Your instructions >> Please copy out every line of the listing below in which the word "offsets" appears.

Available data >>
● ● ● ● ● ● ●
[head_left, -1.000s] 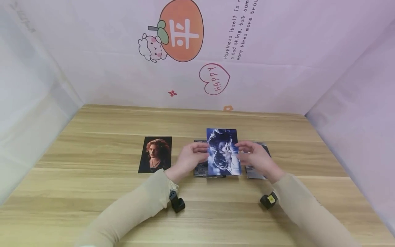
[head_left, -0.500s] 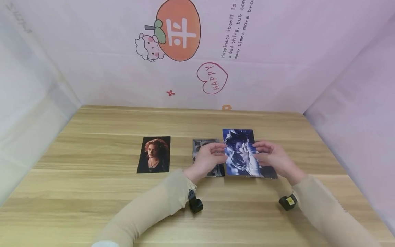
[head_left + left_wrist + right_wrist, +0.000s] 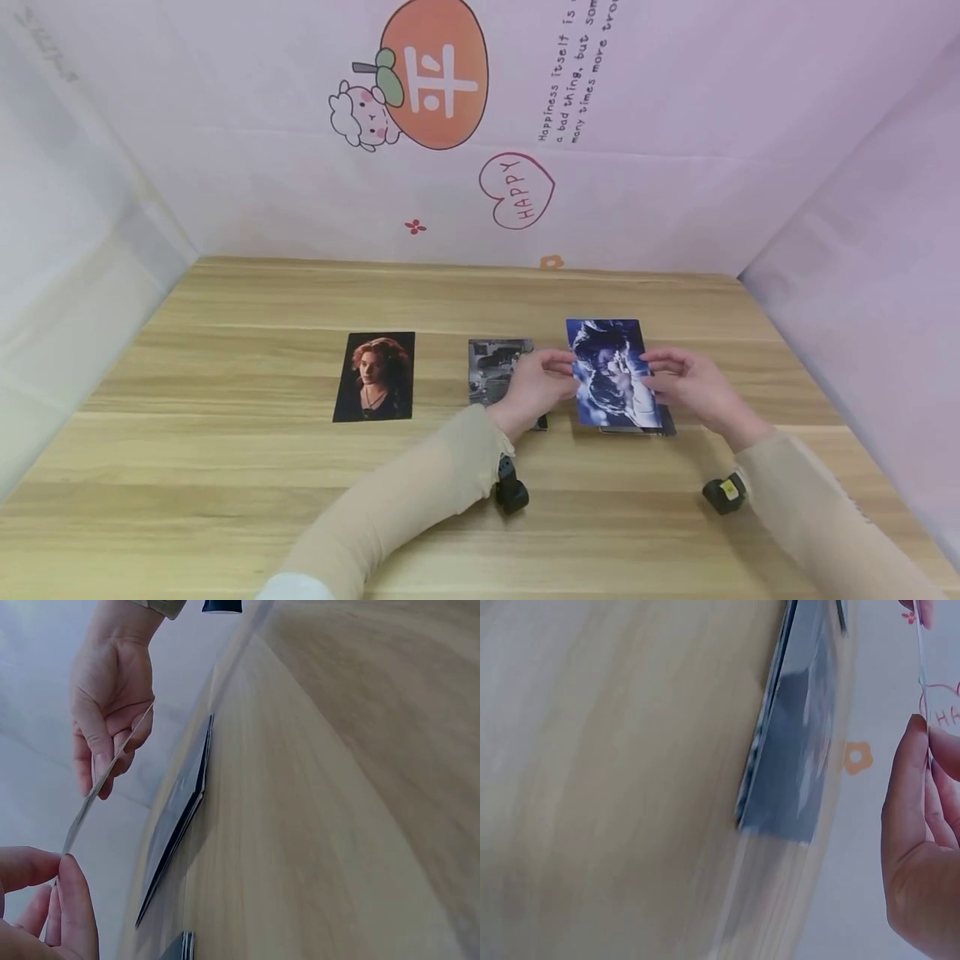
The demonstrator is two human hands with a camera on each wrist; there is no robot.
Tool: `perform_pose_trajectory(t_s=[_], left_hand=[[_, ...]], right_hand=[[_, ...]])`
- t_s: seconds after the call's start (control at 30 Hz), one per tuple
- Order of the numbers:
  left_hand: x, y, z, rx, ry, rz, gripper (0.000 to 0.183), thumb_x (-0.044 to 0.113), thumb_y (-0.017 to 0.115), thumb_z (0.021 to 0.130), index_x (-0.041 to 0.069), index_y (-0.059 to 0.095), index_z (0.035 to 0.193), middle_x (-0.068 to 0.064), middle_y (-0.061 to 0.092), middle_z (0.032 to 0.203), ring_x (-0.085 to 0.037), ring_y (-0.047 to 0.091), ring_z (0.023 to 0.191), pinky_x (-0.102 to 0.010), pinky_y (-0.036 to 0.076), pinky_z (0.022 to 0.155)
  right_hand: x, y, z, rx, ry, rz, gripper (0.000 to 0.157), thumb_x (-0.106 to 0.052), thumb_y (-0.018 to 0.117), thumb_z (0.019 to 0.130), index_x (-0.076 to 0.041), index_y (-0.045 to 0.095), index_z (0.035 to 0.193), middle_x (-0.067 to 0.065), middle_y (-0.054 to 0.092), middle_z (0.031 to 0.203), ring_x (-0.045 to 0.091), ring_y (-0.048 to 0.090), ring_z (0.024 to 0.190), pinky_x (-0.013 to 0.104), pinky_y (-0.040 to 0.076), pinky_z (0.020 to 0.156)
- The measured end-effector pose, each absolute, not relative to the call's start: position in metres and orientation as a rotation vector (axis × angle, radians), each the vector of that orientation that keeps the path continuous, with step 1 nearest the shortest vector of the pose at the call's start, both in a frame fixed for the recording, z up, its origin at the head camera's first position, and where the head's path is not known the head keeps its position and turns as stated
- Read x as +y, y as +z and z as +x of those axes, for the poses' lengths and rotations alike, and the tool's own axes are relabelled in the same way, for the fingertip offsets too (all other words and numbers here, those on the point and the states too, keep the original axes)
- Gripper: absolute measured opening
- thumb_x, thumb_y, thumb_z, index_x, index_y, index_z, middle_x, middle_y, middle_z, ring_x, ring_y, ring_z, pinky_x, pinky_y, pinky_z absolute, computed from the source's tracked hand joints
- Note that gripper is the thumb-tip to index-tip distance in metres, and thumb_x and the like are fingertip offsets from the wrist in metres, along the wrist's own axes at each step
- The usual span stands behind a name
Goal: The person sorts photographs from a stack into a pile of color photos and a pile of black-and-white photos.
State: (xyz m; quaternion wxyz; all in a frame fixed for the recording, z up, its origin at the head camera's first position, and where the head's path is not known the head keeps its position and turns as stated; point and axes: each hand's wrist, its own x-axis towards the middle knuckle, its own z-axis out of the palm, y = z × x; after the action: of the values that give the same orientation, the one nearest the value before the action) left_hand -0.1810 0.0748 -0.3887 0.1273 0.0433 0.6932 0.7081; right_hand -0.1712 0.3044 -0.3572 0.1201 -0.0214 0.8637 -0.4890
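A blue-toned photo card [image 3: 609, 375] hangs upright between both hands, above the right-hand pile of cards [image 3: 784, 761]. My left hand [image 3: 536, 385] pinches its left edge between thumb and fingers. On the opposite edge, the right hand [image 3: 696, 390] has the same pinch. Seen from the left wrist, the held card [image 3: 90, 799] is nearly edge-on. Most of the right pile is hidden behind it in the head view. Left of it lies a grey photo card pile [image 3: 489, 375], partly covered by the left hand.
A dark portrait card [image 3: 372, 379] of a red-haired figure lies farther left on the wooden table [image 3: 247, 467]. Black wrist cameras [image 3: 512, 493] hang below both sleeves. White printed cloth [image 3: 637, 200] stands behind the table and along its sides.
Both hands have carried the blue-toned photo card to the right, from over the middle pile to over the right pile. More of the middle pile's left part shows. The portrait card stays put.
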Motion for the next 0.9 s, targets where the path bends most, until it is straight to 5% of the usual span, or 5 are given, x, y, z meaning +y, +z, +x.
perform_pose_trajectory(t_s=[0.13,0.37,0.47,0.67,0.9], left_hand=[[0.085,-0.390,-0.183,2.016,2.050,0.117,0.038,-0.010,0.067,0.075,0.001,0.064,0.112,-0.008,0.064,0.096,-0.012,0.063,0.080,-0.022,0.057,0.069],[0.095,-0.371,-0.193,1.995,2.046,0.152,0.041,-0.009,0.068,0.075,0.003,0.064,0.114,-0.004,0.064,0.098,-0.012,0.062,0.083,-0.023,0.056,0.073],[0.096,-0.361,-0.196,1.990,2.044,0.147,0.040,-0.008,0.068,0.076,0.004,0.064,0.114,-0.003,0.064,0.098,-0.012,0.061,0.085,-0.022,0.056,0.074],[0.096,-0.355,-0.197,1.942,2.074,0.125,0.038,-0.009,0.067,0.077,0.004,0.064,0.112,-0.003,0.063,0.096,-0.012,0.060,0.082,-0.024,0.056,0.074],[0.081,-0.356,-0.195,1.942,2.059,0.176,0.040,-0.008,0.067,0.078,0.003,0.062,0.116,-0.006,0.064,0.102,-0.013,0.061,0.086,-0.026,0.057,0.076]], right_hand=[[0.313,-0.359,-0.172,2.550,-1.402,-0.054,0.052,-0.007,0.060,0.089,0.013,0.038,0.132,0.028,0.051,0.124,0.001,0.061,0.083,0.025,0.057,0.078],[0.326,-0.347,-0.179,2.532,-1.438,-0.053,0.054,-0.006,0.060,0.089,0.014,0.035,0.133,-0.016,0.057,0.100,-0.004,0.059,0.084,0.021,0.056,0.078],[0.330,-0.340,-0.184,2.498,-1.485,-0.073,0.046,-0.005,0.059,0.091,0.011,0.039,0.129,-0.024,0.057,0.094,-0.003,0.060,0.085,0.020,0.056,0.078],[0.335,-0.334,-0.187,2.379,-1.578,-0.070,0.027,-0.002,0.057,0.091,-0.015,0.049,0.113,-0.023,0.059,0.096,-0.001,0.061,0.087,0.020,0.055,0.079],[0.324,-0.331,-0.186,2.321,-1.623,-0.068,0.028,0.000,0.058,0.090,-0.017,0.051,0.110,-0.019,0.060,0.097,0.002,0.062,0.086,0.022,0.056,0.079]])
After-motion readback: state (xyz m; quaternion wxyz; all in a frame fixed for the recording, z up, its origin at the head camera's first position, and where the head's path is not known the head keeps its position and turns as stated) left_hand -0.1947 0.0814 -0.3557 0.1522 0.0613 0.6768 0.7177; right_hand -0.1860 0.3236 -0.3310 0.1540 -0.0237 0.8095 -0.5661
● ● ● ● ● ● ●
Answer section >>
- Read x as +y, y as +z and z as +x of those axes, for the poses' lengths and rotations alike, and the tool's own axes are relabelled in the same way, for the fingertip offsets too (all other words and numbers here, those on the point and the states too, keep the original axes)
- Note that gripper is the thumb-tip to index-tip distance in metres, and thumb_x and the like are fingertip offsets from the wrist in metres, along the wrist's own axes at each step

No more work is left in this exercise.